Copy exactly, please, the lines of the data from its start through the line containing "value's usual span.".
☆ ☆ ☆ ☆
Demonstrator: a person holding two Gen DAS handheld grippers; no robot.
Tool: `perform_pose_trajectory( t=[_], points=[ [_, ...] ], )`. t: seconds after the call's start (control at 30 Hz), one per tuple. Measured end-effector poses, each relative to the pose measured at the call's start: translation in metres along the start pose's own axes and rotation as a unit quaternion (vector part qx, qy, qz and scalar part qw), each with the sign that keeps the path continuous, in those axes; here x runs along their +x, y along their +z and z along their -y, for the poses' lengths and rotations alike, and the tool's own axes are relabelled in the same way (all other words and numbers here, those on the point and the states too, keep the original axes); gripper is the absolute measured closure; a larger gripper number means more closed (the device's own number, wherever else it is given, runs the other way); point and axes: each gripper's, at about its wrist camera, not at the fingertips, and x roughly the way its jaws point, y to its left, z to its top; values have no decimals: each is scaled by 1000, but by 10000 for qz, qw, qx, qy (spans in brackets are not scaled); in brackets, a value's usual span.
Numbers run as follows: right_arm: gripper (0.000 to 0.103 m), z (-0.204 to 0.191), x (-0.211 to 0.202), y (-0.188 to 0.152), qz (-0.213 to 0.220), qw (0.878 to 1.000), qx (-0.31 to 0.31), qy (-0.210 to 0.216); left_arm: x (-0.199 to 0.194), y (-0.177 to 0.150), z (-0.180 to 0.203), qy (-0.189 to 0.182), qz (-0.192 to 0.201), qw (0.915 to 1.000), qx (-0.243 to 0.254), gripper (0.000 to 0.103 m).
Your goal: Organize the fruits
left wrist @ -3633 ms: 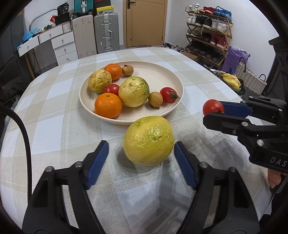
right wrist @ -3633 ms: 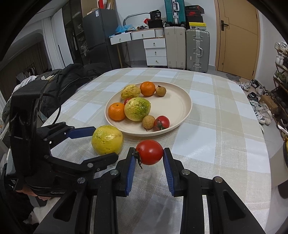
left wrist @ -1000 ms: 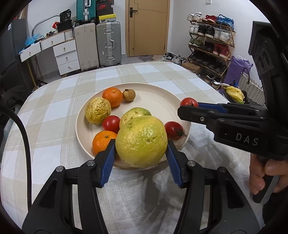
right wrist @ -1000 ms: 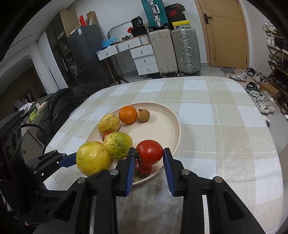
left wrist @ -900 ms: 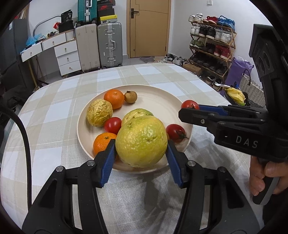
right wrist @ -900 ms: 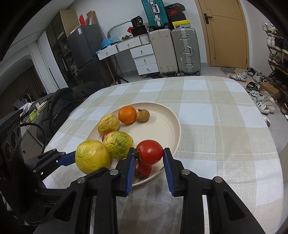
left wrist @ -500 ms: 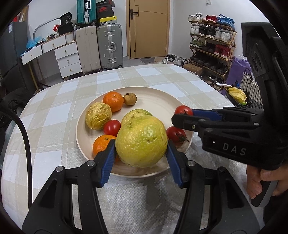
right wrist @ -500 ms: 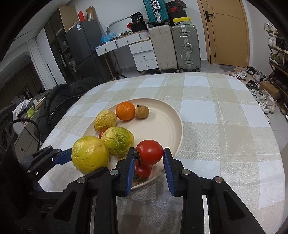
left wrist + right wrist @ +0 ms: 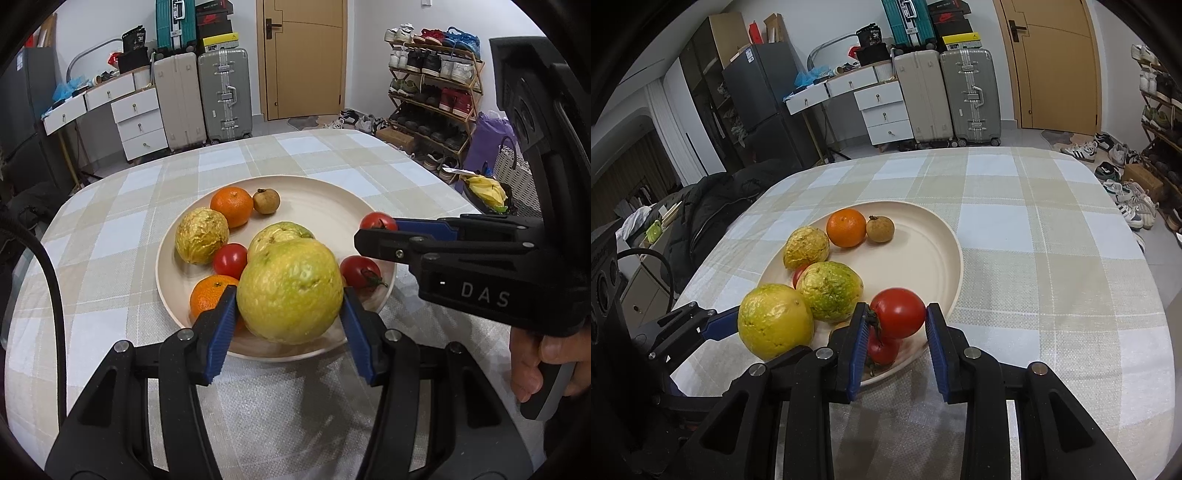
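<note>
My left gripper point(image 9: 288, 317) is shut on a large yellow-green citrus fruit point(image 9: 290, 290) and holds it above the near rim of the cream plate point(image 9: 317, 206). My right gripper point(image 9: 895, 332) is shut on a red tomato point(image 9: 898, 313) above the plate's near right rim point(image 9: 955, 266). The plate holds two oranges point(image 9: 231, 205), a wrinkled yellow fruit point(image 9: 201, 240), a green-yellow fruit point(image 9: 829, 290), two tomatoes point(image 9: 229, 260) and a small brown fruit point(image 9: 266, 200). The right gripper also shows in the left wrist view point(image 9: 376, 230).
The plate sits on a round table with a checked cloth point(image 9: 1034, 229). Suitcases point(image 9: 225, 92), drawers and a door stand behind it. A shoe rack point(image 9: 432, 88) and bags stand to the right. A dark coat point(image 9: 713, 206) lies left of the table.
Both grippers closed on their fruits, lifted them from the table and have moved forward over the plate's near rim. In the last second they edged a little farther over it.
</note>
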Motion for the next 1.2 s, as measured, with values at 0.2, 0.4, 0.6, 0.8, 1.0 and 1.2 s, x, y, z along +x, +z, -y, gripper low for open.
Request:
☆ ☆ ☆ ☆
## Output
Demonstrator: a person holding two Gen DAS handheld grippers; no robot.
Tool: `perform_pose_trajectory( t=[_], points=[ [_, ...] ], )`. t: seconds after the call's start (control at 30 Hz), one per tuple. Measured end-effector poses, each relative to the pose measured at the call's start: translation in metres along the start pose's own axes and rotation as a unit quaternion (vector part qx, qy, qz and scalar part qw), each with the sign that keeps the path continuous, in those axes; here x runs along their +x, y along their +z and z along their -y, for the poses' lengths and rotations alike, and the tool's own axes are relabelled in the same way (all other words and numbers here, those on the point and the states too, keep the original axes); gripper is the absolute measured closure; a larger gripper number means more closed (the device's own number, wherever else it is given, runs the other way); point and axes: each gripper's, at about its wrist camera, not at the fingertips, and x roughly the way its jaws point, y to its left, z to its top; values have no decimals: each is scaled by 1000, but by 10000 for qz, qw, qx, qy (spans in brackets are not scaled); in brackets, a value's usual span.

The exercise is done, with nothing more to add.